■ **Task item**: Keep only the lines of the data below that contain "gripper", and copy them.

■ **Data**:

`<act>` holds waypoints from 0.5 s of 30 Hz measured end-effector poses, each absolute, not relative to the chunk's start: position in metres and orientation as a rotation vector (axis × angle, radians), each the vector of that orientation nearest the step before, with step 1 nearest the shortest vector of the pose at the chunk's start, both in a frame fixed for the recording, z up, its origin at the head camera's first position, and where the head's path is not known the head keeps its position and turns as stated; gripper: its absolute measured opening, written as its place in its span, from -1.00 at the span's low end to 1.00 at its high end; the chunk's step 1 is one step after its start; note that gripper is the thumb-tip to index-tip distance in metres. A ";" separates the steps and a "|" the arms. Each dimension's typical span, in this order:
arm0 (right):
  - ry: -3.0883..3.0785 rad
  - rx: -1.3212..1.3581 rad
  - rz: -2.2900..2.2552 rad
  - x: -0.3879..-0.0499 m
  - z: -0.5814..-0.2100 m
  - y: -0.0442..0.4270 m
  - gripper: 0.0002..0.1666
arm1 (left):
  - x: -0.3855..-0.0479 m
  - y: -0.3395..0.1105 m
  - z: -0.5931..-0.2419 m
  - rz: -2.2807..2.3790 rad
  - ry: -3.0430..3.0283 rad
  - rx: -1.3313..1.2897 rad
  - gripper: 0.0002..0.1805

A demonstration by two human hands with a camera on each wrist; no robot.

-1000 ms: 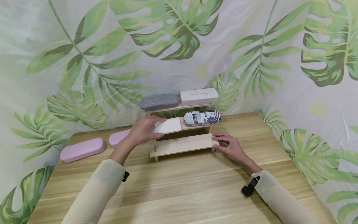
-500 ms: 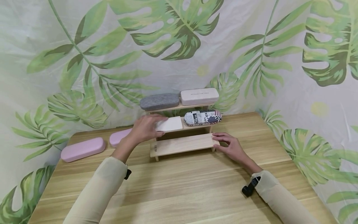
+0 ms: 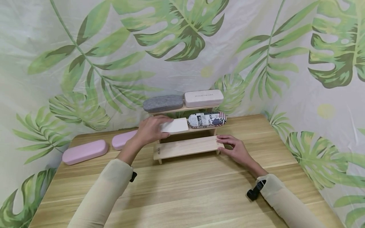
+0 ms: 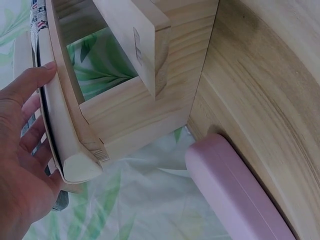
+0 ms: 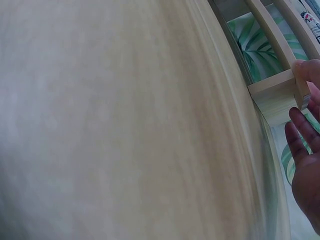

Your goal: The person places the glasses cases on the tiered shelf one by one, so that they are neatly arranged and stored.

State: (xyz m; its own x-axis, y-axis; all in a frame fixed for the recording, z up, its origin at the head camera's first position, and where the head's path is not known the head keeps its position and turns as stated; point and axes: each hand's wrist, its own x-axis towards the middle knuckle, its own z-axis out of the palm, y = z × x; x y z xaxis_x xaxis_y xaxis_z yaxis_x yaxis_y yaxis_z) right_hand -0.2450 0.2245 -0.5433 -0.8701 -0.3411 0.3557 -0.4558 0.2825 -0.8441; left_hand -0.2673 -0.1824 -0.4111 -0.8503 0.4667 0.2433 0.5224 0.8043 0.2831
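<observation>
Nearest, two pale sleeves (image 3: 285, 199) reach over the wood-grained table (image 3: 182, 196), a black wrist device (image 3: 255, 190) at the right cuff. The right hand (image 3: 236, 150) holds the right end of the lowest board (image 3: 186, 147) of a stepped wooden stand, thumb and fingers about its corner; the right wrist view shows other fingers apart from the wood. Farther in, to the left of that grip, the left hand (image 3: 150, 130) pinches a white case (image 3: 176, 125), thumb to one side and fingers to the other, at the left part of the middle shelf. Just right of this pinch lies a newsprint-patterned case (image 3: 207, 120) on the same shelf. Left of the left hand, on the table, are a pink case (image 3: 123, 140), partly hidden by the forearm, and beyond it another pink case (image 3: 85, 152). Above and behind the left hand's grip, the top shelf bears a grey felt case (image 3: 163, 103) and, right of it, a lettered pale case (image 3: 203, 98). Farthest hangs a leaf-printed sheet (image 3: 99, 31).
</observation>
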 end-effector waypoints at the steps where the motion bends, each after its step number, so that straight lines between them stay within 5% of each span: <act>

■ **Answer box**:
`<act>` holds waypoints from 0.5 s of 30 Hz measured end-effector poses, each absolute, not relative to the chunk's start: position in metres and orientation as a rotation vector (axis × angle, radians), each the vector of that orientation nearest the step before, with step 1 nearest the shortest vector of the pose at the chunk's start, both in a frame fixed for the recording, z up, its origin at the head camera's first position, and where the head's path is not known the head keeps its position and turns as stated; gripper: its absolute measured opening, written as its place in its span, from -1.00 at the span's low end to 1.00 at its high end; the chunk's step 1 is one step after its start; note that gripper is the thumb-tip to index-tip distance in metres. A ";" separates the steps and a "|" the arms. Each dimension's typical span, in this order:
  - gripper: 0.0002..0.1666
  - gripper: 0.0002..0.1805

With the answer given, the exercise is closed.